Une croissance forte des actifs
Au 31 décembre 2024, le total des actifs de la BCEAO s’élevait à 32.712,69 milliards de francs Cfa, en progression de 21% sur un an. Cette dynamique s’explique par la hausse significative des avoirs en monnaies étrangères (+48% à 8.540,59 milliards) et des réserves d’or (+38% atteignant 2.531,80 milliards). Les créances sur les établissements de crédit ont également augmenté de 12%, pour un total de 9.436,37 milliards de francs Cfa. La Banque a généré un produit net bancaire de 896,66 milliards de francs Cfa, soit une progression de 66%. Cette performance repose notamment sur une hausse de 40% des produits d’intérêts, un gain de change net de 62,39 milliards et un prélèvement exceptionnel de 52,83 milliards sur la réserve de réévaluation des devises, destiné à amortir les effets de la volatilité des marchés des changes.
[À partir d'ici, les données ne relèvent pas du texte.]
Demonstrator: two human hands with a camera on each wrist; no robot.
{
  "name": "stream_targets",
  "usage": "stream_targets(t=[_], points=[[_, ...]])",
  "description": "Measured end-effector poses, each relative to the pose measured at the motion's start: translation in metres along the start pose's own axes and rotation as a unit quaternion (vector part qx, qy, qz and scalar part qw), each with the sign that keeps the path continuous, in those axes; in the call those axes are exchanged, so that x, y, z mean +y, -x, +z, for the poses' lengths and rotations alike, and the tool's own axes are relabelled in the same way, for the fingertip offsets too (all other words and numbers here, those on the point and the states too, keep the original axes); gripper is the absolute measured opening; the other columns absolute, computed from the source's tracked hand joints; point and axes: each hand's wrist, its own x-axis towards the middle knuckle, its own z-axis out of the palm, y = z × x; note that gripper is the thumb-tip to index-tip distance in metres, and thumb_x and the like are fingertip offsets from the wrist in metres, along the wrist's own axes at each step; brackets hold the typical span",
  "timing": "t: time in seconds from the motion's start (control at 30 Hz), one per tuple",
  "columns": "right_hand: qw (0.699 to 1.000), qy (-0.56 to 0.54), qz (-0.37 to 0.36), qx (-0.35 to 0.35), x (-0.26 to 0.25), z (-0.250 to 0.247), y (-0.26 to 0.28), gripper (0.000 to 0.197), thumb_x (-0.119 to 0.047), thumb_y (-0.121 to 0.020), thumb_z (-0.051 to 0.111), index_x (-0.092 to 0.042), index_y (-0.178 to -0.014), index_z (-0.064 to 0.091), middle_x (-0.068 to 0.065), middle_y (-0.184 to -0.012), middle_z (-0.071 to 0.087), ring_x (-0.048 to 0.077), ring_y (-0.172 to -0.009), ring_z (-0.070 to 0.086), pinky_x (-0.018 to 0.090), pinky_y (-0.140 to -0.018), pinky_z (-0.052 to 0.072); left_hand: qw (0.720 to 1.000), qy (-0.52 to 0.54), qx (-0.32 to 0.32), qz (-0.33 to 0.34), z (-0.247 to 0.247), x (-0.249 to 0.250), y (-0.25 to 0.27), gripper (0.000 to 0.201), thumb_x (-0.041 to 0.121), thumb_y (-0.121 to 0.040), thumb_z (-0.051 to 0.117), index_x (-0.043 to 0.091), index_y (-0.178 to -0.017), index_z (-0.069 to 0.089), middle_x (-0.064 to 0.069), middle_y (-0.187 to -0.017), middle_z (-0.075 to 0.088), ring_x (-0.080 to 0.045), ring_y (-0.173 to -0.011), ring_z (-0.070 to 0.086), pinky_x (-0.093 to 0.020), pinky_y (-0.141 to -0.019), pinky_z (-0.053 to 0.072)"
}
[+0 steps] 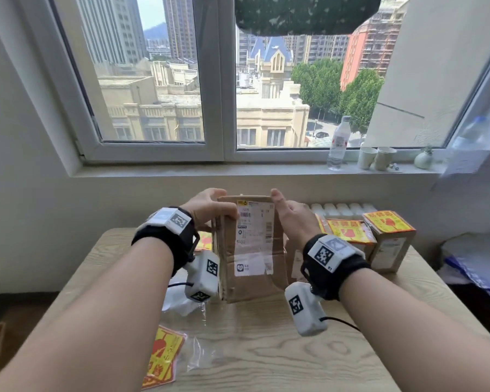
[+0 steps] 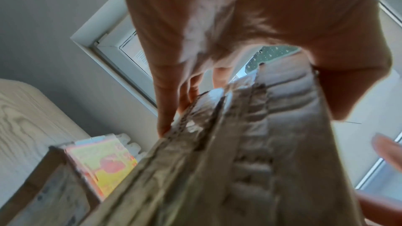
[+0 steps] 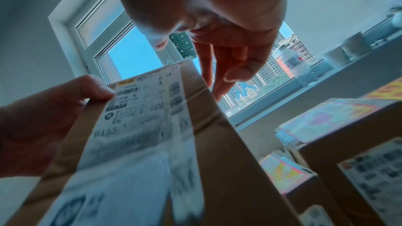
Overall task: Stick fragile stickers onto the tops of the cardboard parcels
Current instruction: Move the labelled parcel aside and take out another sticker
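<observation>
A pale wood-grain desk (image 1: 266, 349) stands under a white-framed window (image 1: 221, 80) that looks out on city blocks and trees. On the sill (image 1: 238, 169) are a water bottle (image 1: 338, 142), two paper cups (image 1: 375, 158) and a small vase (image 1: 423, 158). A white radiator (image 1: 343, 207) shows behind the desk.

A flat cardboard parcel (image 1: 252, 250) is held on end above the middle of the desk, its shipping label (image 1: 255, 236) toward the person. The left hand (image 1: 210, 207) grips its upper left edge, thumb on the label and fingers (image 2: 167, 109) behind. The right hand (image 1: 292, 219) is at the upper right edge with fingers (image 3: 219, 75) fairly straight and loose; whether they touch the parcel cannot be told.

At the right of the desk are boxes (image 1: 388, 241) already topped with yellow-and-red stickers. A loose sticker stack (image 1: 161, 357) lies at the near left beside clear plastic wrap (image 1: 201, 355).
</observation>
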Motion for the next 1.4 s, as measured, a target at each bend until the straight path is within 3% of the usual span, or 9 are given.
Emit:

Capitaux propres et résultat global renforcés
Les capitaux propres de la BCEAO ont augmenté de 39% atteignant 4.963,02 milliards de francs Cfa, grâce à l’intégration du bénéfice net et à la valorisation d’actifs, notamment en or. Le résultat global, qui inclut les réévaluations d’actifs, s’élève à 1.560,63 milliards de francs Cfa, soit une hausse spectaculaire de 191%. Les flux de trésorerie nets liés à l’activité d’exploitation atteignent 3.162,52 milliards de francs Cfa, marquant un redressement notable. À la fin de l’exercice, la trésorerie totale de la Banque s’établit à 9.129,19 milliards contre 5.926,51 milliards fin 2023.
L’année 2024 a également vu le démarrage de l’application progressive des nouvelles normes IFRS S1 et S2, relatives à la durabilité et au climat. Bien qu’elles n’aient pas encore eu d’impact significatif sur les comptes, elles visent à renforcer la transparence sur les risques environnementaux.